Итак, в первой балладе под названием «Парвана» Туманян излагает историю злосчастной девы, которая из-за охватившего ее горя так и не смогла дождаться своего витязя и утонула в собственных слезах. Главные действующие лица произведения – принцесса, ее отец и плеяда храбрых воинов, которые жаждут любви прекрасной девы. Отец принцессы, чтобы облегчить процесс выбора жениха для дочери, предлагает вполне благоразумный план – устроить состязание, где каждый из рыцарей должен показать свои способности. Но мудрая дева отказывается от этого, предъявляя собственное «беспощадное» требование:
Не нужно мне от милого
Ни крупных жемчугов,
Ни серебра, ни золота,
Ни звезд из облаков.
Огня неугасимого
Пускай достанет он,
С огнем вернувшись, будет он
Мне мужем наречен.
Девушка не зря так жаждет священного огня, поскольку все то, что бросилось бы в глаза во время состязания, связано с внешним миром. И поскольку этот мир довольно хрупок и изменчив, мудрая дева не намерена быть ослепленной внешними успехами рыцарей. Главное для нее – «огонь сердца», внутренний потенциал, сила, готовность к сердечному переживанию. Упоминание стихии огня не случайно. Пламя обладает очистительной силой и символизирует творческую энергию. Но у этой стихии есть одна особенность в виде дуальной опасности: избыток огня грозит смертью, а недостаток – внутренней пустотой.
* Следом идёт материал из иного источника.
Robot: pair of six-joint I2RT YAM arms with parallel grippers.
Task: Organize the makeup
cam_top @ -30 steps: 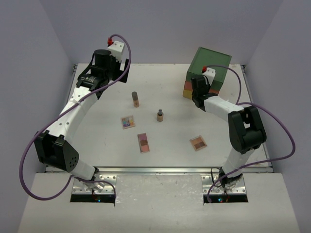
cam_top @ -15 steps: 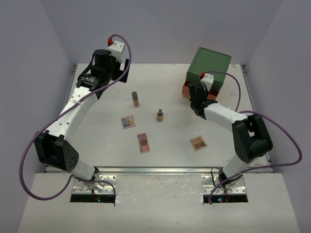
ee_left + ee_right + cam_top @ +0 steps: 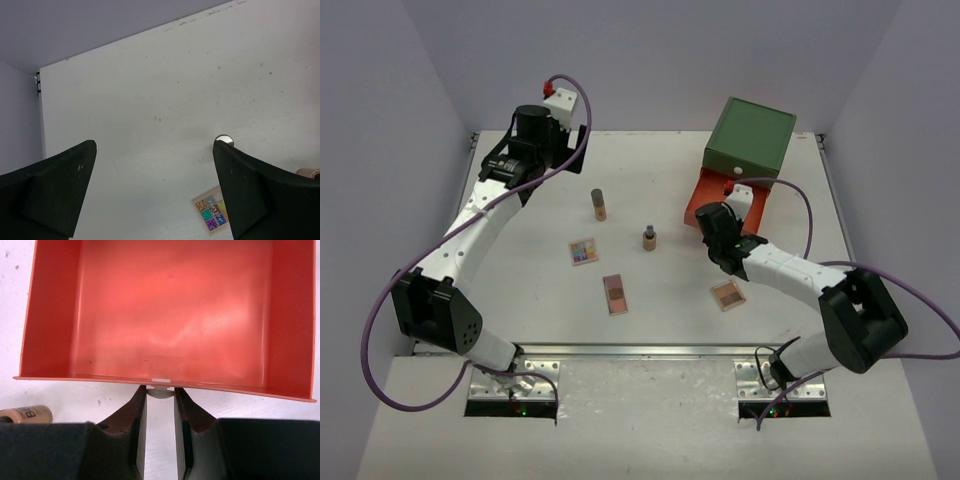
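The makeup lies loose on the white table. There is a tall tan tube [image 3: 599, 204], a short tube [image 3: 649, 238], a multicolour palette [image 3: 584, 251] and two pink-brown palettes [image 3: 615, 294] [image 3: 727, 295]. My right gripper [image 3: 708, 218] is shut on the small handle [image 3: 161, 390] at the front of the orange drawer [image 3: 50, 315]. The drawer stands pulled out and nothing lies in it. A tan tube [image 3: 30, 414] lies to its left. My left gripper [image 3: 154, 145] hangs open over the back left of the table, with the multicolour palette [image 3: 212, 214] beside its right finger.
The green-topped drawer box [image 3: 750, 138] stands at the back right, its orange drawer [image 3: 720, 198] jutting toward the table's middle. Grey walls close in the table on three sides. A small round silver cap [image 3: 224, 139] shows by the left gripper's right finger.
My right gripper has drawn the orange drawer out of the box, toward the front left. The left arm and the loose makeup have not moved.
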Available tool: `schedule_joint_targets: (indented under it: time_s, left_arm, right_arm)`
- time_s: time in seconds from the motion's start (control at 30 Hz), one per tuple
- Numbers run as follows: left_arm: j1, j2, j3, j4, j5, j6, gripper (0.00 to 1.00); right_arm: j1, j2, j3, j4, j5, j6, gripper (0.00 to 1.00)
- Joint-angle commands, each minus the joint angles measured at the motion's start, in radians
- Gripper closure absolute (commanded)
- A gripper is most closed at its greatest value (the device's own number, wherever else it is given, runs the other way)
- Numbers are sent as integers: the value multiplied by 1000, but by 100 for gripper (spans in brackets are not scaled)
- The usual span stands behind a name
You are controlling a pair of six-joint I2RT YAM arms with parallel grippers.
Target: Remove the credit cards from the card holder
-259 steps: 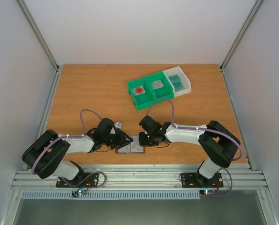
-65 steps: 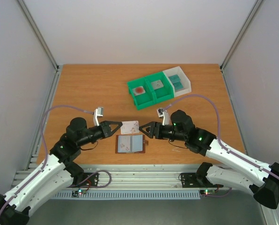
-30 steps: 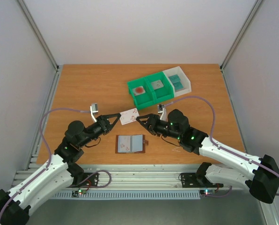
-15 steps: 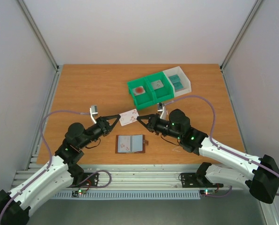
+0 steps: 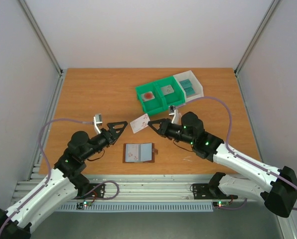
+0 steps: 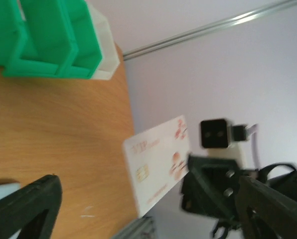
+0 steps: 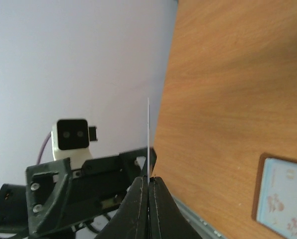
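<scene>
since half a second ago the left gripper (image 5: 121,127) has let go of the whitish credit card (image 5: 140,123) and drawn back a little toward its own side, and the card has tipped to a steeper slant. the card, marked with pink-red spots, is up in the air above the table (image 5: 88,94), between the two arms. the right gripper (image 5: 151,125) pinches its right edge, jaws clamped tight on the plastic. from the right wrist the card (image 7: 148,134) shows edge-on as a thin pale line rising out of the closed fingertips (image 7: 142,196). from the left wrist the same card (image 6: 157,167) faces the lens, with the right gripper (image 6: 191,172) gripping its far side. the left gripper's fingers (image 6: 26,206) stand spread wide on both sides of that view, apart from the card and holding nothing.

the card holder (image 5: 138,153) lies open and flat on the table just nearer the arm bases than the card, its grey-blue inner panels up and a small brown tab at its right edge. it shows too in the right wrist view (image 7: 283,196), low at the right.

farther back stand the green bins (image 5: 161,97) with a white bin (image 5: 197,91) joined at their right. teal cards (image 5: 188,88) lie in the white bin.
</scene>
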Motion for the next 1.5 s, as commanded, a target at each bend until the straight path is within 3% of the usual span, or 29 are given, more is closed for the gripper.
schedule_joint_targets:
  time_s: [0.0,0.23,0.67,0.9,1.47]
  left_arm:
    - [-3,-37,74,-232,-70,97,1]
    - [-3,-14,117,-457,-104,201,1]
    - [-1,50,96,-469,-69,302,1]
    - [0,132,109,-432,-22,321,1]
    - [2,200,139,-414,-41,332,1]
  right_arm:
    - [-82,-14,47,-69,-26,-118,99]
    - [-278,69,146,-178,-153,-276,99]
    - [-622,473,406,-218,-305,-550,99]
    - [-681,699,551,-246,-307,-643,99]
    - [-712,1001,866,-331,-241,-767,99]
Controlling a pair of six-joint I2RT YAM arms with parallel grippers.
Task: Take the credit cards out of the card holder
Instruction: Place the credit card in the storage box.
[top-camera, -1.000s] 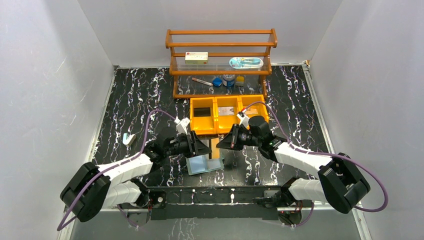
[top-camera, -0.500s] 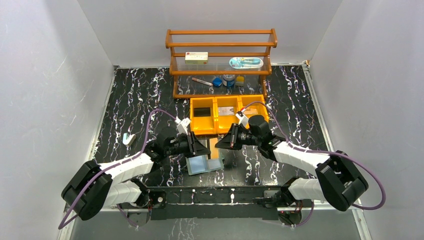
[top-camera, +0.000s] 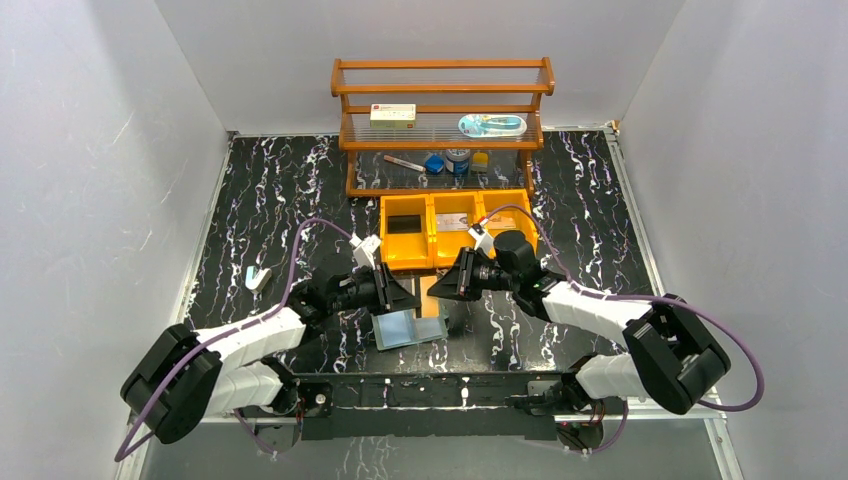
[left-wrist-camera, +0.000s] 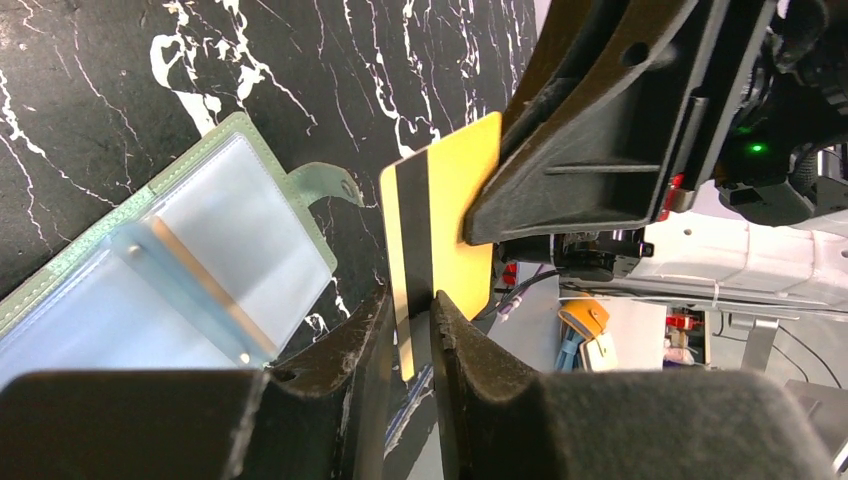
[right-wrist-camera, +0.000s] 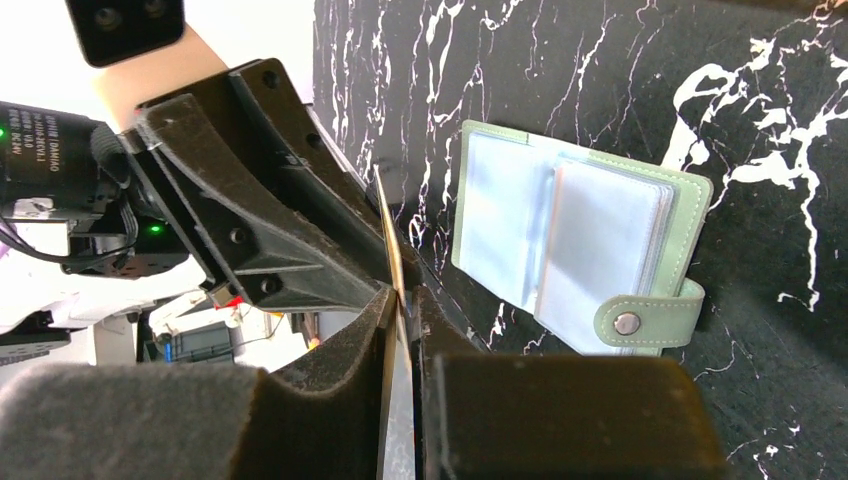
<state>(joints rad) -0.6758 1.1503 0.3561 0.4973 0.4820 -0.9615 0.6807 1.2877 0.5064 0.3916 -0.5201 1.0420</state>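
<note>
The card holder (right-wrist-camera: 600, 220) is sage-green, the credit card (left-wrist-camera: 455, 225) yellow with black stripe.

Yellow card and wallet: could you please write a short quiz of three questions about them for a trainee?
1. True or false: the wallet lies open on the table.
2. Of the left gripper and the right gripper, whose fingers have the card between them? A) left only; B) right only; C) both.
3. What colour is the stripe on the card?
Key: 1 true; 2 C; 3 black.
</note>
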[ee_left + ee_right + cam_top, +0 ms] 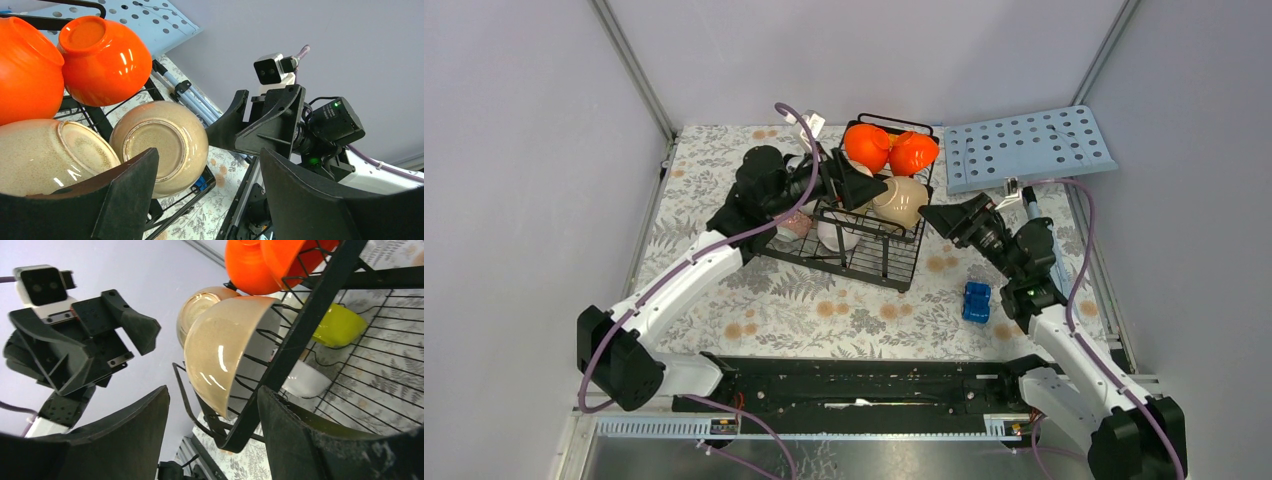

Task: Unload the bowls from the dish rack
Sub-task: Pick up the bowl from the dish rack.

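The black dish rack [894, 262] stands mid-table on the floral cloth. Its raised basket holds two orange bowls [865, 145] [913, 152] and cream bowls [902, 200]; a white bowl [837, 236] lies on the flat base. My left gripper [852, 186] is open over the basket, its left finger in front of a cream bowl [165, 145], with nothing gripped. My right gripper [932, 217] is open at the rack's right corner. The rack's corner bar [300, 335] and the rim of a cream bowl [225, 350] lie between its fingers. A yellow-green bowl [340, 325] sits deeper in the rack.
A light-blue perforated board [1029, 148] lies at the back right, touching the rack's far corner. A small blue object [976, 301] sits on the cloth beside the right arm. The two grippers face each other closely across the basket. Grey walls enclose the table.
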Controlling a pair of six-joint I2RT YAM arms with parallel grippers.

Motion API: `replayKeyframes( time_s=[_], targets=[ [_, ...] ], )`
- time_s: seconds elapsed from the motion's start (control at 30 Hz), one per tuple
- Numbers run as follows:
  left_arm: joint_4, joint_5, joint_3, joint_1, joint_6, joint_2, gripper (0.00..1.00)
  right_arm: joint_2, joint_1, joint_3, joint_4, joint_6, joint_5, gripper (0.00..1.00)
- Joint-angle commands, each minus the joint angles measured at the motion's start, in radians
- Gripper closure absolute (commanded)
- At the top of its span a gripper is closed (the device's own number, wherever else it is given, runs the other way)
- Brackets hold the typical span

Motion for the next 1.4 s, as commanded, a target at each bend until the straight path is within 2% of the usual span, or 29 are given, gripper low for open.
replayKeyframes(
  time_s=[0.0, 0.1, 0.67, 0.77, 1.0, 1.37],
  targets=[
    [0.073, 0.019, 0.001, -0.003, -0.010, 0.015, 0.23, 0.033, -0.009, -0.020, 0.255, 0.084, -0.081, 0.29],
    [0.081, 0.017, -0.006, -0.001, -0.014, 0.021, 0.26, 0.050, -0.009, -0.030, 0.299, 0.100, -0.095, 0.31],
    [0.073, 0.035, 0.001, -0.022, -0.020, 0.075, 0.39, 0.085, -0.040, -0.041, 0.288, 0.047, -0.138, 0.35],
    [0.069, 0.036, 0.004, -0.025, -0.017, 0.081, 0.42, 0.119, -0.052, -0.057, 0.388, 0.100, -0.169, 0.37],
    [0.038, 0.030, 0.020, -0.039, 0.000, 0.101, 0.47, 0.253, -0.098, -0.109, 0.736, 0.304, -0.265, 0.40],
    [0.023, 0.015, 0.023, -0.040, 0.008, 0.112, 0.51, 0.385, -0.106, -0.082, 0.940, 0.421, -0.327, 0.47]
  ],
)
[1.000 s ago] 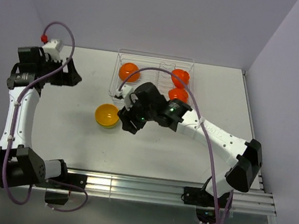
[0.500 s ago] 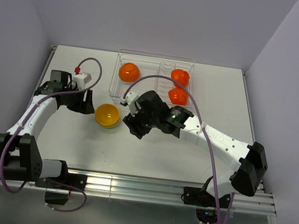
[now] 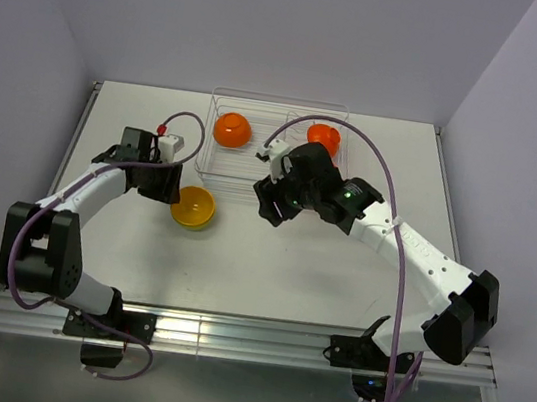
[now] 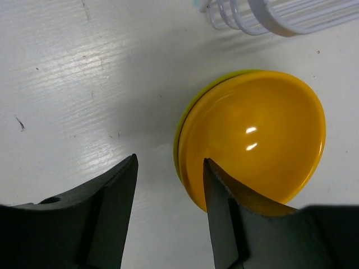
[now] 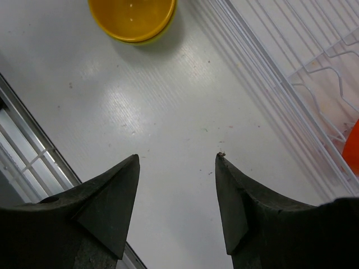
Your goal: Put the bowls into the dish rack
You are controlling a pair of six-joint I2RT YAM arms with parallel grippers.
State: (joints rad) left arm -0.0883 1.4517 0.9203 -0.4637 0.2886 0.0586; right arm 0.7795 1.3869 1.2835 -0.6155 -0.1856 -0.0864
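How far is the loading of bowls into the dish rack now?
Done: an orange bowl and a red-orange bowl sit in the dish rack. In hand: the open left end effector straddles the rim of the yellow bowl on the table. Left: grasping and racking it.

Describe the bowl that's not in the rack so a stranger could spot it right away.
On the white table, find the clear dish rack at the far edge. Just off its near-left corner sits a bowl, beside the left arm's fingers. It is the only yellow-orange one; the rack's bowls are orange and red-orange.
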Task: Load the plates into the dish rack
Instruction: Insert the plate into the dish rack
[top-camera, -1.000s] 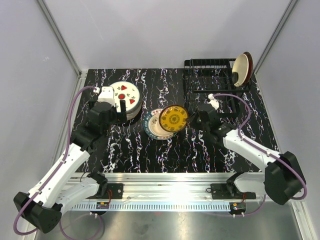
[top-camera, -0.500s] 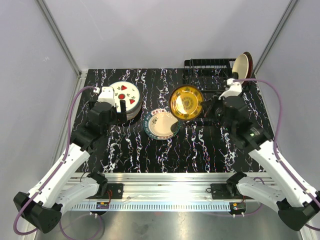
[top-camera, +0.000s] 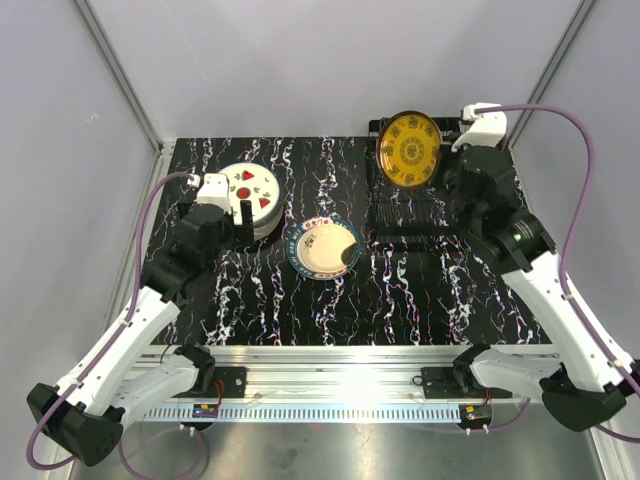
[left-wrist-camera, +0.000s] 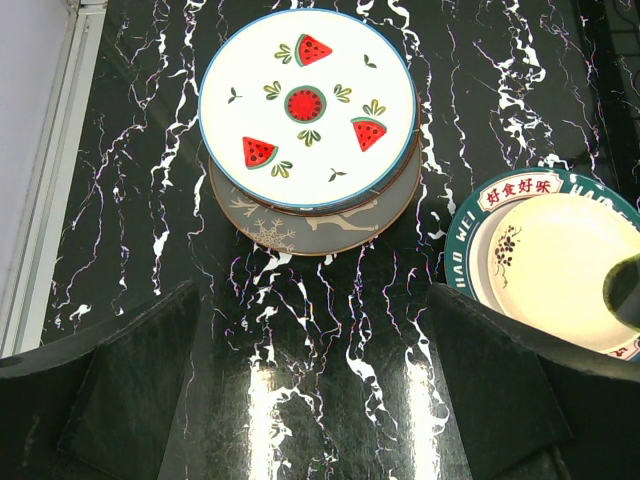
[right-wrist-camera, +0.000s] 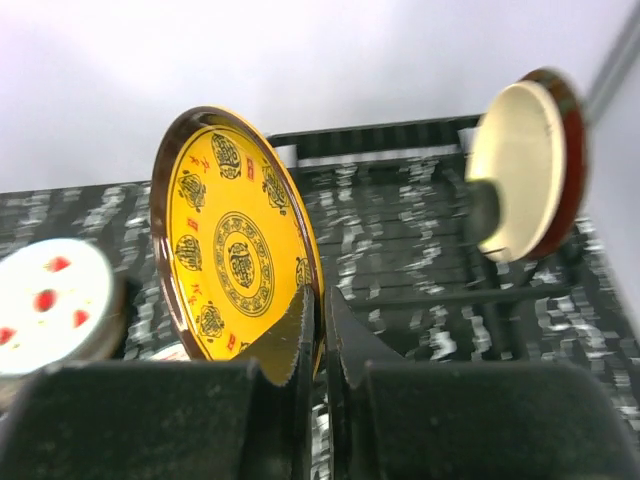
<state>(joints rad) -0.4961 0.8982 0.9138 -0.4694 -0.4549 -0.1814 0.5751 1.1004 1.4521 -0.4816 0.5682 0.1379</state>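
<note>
Yellow plate (right-wrist-camera: 235, 250): yellow face with dark ornamental medallions and small red characters, dark brown rim; centre left of the right wrist view.
Watermelon plate (left-wrist-camera: 307, 105): white, blue rim, red watermelon slices, green leaves; top centre of the left wrist view.
Grey plate (left-wrist-camera: 320, 218): grey, cream branch and snowflake motifs, brown edge.
Teal-rimmed plate (left-wrist-camera: 545, 260): cream centre with a dark floral sprig, teal band with white lettering, red characters on a pale panel; right edge.
Racked plate (right-wrist-camera: 530, 165): cream face, dark red-brown back; upper right.
Dish rack (top-camera: 425, 205): black wire.
Bench (top-camera: 300, 300): black, white marble veining.
Cables (top-camera: 570, 120): purple.
</note>
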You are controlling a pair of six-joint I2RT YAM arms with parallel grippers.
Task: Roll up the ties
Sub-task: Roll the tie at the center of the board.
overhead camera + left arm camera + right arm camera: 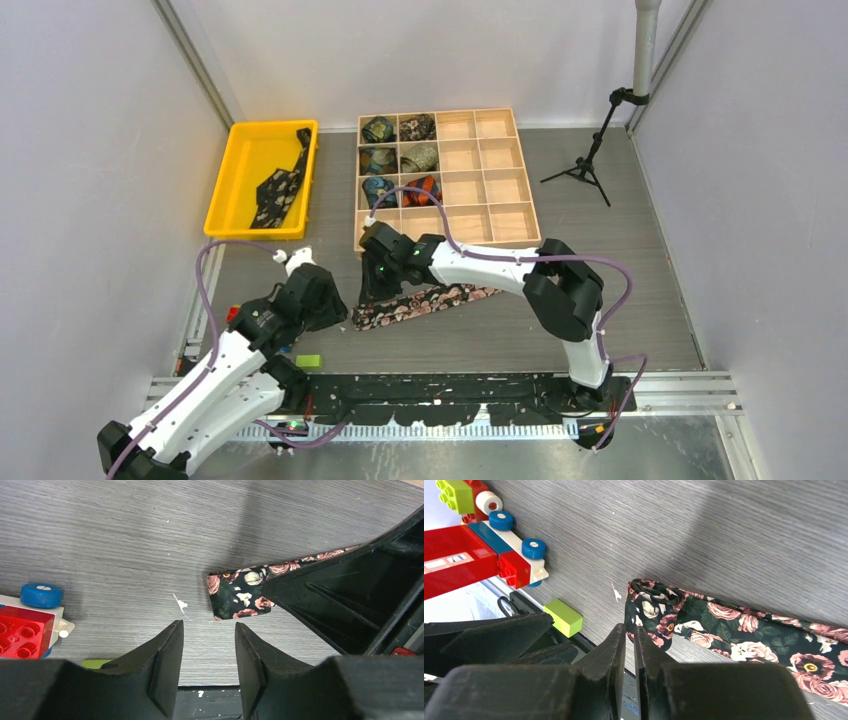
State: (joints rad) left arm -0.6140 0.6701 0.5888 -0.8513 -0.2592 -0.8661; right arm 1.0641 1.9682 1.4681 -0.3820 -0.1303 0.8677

Принцесса таким образом испытывает своих героев, пытаясь разглядеть в них умение балансировать: отсутствие внутреннего огня грозит опустошением и бессодержательностью земной жизни, а избыток – расплатой за эту самую жизнь. Получается, в первом случае отсутствие пламени приводит к инертному, бесцельному существованию, а во втором – к угрозе быть заживо сожженным своими импульсивными стремлениями. Поэтому мудрая принцесса мыслит в рамках рационального, обращая больше внимания на внутренний мир и творческий потенциал героя, чем на внешние успехи, которые эфемерны и зависят от жизненных обстоятельств. Но принцесса не учла одного обстоятельства: готовы ли витязи на такой смелый шаг – идти против своих страхов, встретиться лицом к лицу со своим «Я», найти в себе «огонь к жизни». На самом деле последнее невозможно обрести в один день, как мудро замечает отец принцессы, успокаивая свою дочь:
Не бойся, дочь любимая,
Они найдут огонь,
Но полон путь искателей
Сражений и погонь.
И черный мир им встретится,
И черная вода,
И с дэвами жестокими
Им предстоит вражда.
Обретение огня подразумевает не только гарантию блаженного соединения с прекрасноликой красавицей, но и встречу со своим «неразобранным» внутренним миром. Это черные воды бессознательного, беспощадные дэвы, которые стоят на пути психологического развития героя. Но напрасно принцесса ждет своего витязя, потому что, как показала история, никто из них не был готов к достижению внутренних успехов вместо внешних. Таким образом, героиня, столкнувшись с жестокой действительностью, дает волю своему горю:
Отчаявшись — заплакала,
Так много слез пролив,
Что слезы слились в озеро,
Весь замок затопив.
Она исчезла в озере,
Проплакавши глаза;
С тех пор стоит там озеро,
Прозрачно, как слеза.
Озеро символизирует застревание, «леденение» пространственно-временных измерений. В случае пространства – это бездна, отсутствие опоры, хаос, а в случае времени – его остановка, безвременность, где нет ни начала, ни конца. Таким образом, парванская принцесса своими слезами останавливает время, хороня там и себя, и всю Парвану. А в конце баллады коротко объясняется причина безвременного опоздания храбрых воинов:
Едва в ночи засветятся
Повсюду огоньки —
Безумьем одержимые,
Запляшут мотыльки.
Они сгорают в пламени,
И люди говорят
Про них, что это витязи
Парванские горят.
Принявши в долгих странствиях
Обличье мотылька,
Они, огонь завидевши,
Летят издалека.
И силятся приблизиться,
Чтоб, овладеть огнем,
И вечно приближаются,
И вечно гибнут в нем.
Метафора «мотылек» выбрана неспроста, ведь продолжительность их жизни коротка. И так как психологической зрелости сразу достичь невозможно, а в результате безрассудной попытки «перешагнуть» свою собственную историю и достичь быстрого результата человек просто не выдерживает этого испытания, оно, в виде пожирающего огня, беспощадно поглощает своего владельца.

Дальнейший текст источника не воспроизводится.